* **WHAT THE TASK ASKS**:
When you reach the line that contains "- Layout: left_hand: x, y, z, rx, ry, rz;" in the data below, start reproducing lines exactly, and stop after the line that contains "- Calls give".

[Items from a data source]
:::::

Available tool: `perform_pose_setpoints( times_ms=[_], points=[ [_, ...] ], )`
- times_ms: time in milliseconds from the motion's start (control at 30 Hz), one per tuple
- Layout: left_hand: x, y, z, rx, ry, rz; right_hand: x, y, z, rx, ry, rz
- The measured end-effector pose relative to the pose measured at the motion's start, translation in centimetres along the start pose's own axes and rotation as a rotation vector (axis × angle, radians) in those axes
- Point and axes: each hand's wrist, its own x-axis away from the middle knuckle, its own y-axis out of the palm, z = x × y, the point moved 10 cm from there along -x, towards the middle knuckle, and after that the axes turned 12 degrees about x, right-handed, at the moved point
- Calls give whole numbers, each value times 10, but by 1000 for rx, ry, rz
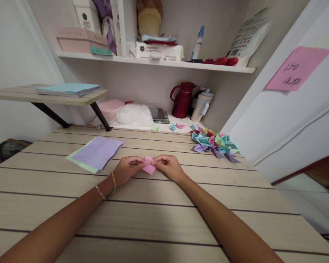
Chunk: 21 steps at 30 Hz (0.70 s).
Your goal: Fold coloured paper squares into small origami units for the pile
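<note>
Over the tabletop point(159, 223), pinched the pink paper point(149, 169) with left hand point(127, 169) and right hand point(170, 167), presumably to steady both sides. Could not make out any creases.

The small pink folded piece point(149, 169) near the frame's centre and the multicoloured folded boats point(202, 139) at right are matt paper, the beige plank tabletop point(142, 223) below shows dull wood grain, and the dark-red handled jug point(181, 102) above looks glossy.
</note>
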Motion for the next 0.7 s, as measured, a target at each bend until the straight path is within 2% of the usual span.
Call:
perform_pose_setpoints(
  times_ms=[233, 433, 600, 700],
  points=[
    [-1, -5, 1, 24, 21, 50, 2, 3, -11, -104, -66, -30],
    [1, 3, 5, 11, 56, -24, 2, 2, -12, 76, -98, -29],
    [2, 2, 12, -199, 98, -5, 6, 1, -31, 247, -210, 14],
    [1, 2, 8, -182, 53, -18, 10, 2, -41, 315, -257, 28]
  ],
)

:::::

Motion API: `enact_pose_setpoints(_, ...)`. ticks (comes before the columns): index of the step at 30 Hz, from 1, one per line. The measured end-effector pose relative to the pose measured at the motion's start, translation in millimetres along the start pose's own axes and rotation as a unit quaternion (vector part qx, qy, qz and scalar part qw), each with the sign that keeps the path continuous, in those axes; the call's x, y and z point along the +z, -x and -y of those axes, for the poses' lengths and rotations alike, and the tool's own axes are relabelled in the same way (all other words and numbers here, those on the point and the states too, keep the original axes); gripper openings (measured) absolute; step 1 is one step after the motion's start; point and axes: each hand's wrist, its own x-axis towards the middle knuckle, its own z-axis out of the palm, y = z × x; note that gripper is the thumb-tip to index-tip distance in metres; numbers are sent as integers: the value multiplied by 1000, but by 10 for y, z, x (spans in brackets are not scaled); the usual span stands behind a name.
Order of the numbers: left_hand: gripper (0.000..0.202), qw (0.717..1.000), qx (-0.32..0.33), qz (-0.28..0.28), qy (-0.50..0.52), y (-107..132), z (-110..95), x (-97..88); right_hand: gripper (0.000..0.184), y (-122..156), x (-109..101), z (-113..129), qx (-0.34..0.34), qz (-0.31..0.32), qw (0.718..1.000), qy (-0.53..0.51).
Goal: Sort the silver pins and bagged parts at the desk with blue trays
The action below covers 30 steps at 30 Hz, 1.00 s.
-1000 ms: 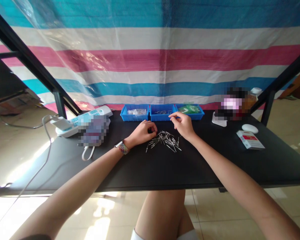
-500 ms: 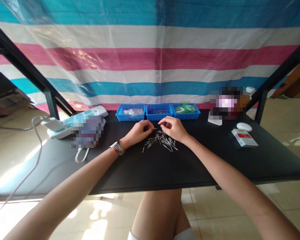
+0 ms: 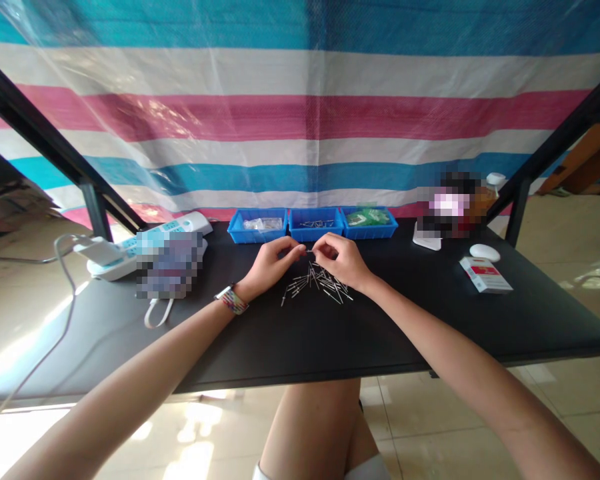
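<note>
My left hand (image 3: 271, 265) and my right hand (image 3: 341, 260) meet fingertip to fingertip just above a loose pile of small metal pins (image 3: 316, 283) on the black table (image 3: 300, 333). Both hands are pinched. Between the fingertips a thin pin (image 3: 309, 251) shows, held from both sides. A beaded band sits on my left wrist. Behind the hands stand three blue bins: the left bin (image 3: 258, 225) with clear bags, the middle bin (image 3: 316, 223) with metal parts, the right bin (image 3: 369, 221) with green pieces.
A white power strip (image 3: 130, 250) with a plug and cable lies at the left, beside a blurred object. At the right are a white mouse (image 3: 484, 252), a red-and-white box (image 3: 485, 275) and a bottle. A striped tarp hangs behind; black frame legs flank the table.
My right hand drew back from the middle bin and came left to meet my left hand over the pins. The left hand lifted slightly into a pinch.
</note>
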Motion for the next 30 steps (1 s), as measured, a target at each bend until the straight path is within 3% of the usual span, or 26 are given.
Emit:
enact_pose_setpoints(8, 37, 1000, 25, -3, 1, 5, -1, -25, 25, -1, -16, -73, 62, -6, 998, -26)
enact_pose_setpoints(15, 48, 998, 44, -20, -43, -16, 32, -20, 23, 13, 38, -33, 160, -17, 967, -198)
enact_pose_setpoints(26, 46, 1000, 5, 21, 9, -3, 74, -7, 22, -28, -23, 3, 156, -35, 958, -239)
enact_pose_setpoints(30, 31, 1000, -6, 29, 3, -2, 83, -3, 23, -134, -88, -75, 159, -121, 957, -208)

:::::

* **ANSWER**:
- Layout: left_hand: x, y, z, rx, ry, rz; right_hand: x, y, z, rx, ry, rz
- The measured end-effector pose relative to the pose measured at the motion's start, translation in centimetres along the start pose's own axes and rotation as a rotation vector (axis × angle, radians) in those axes
- Point and axes: each hand's wrist, its own x-axis away from the middle knuckle, its own y-axis out of the palm, z = x × y, the point moved 10 cm from there along -x, towards the middle knuckle, and after that the axes turned 12 degrees about x, right-handed, at the moved point
- Calls give whole numbers, each value times 10, but by 1000 for rx, ry, rz

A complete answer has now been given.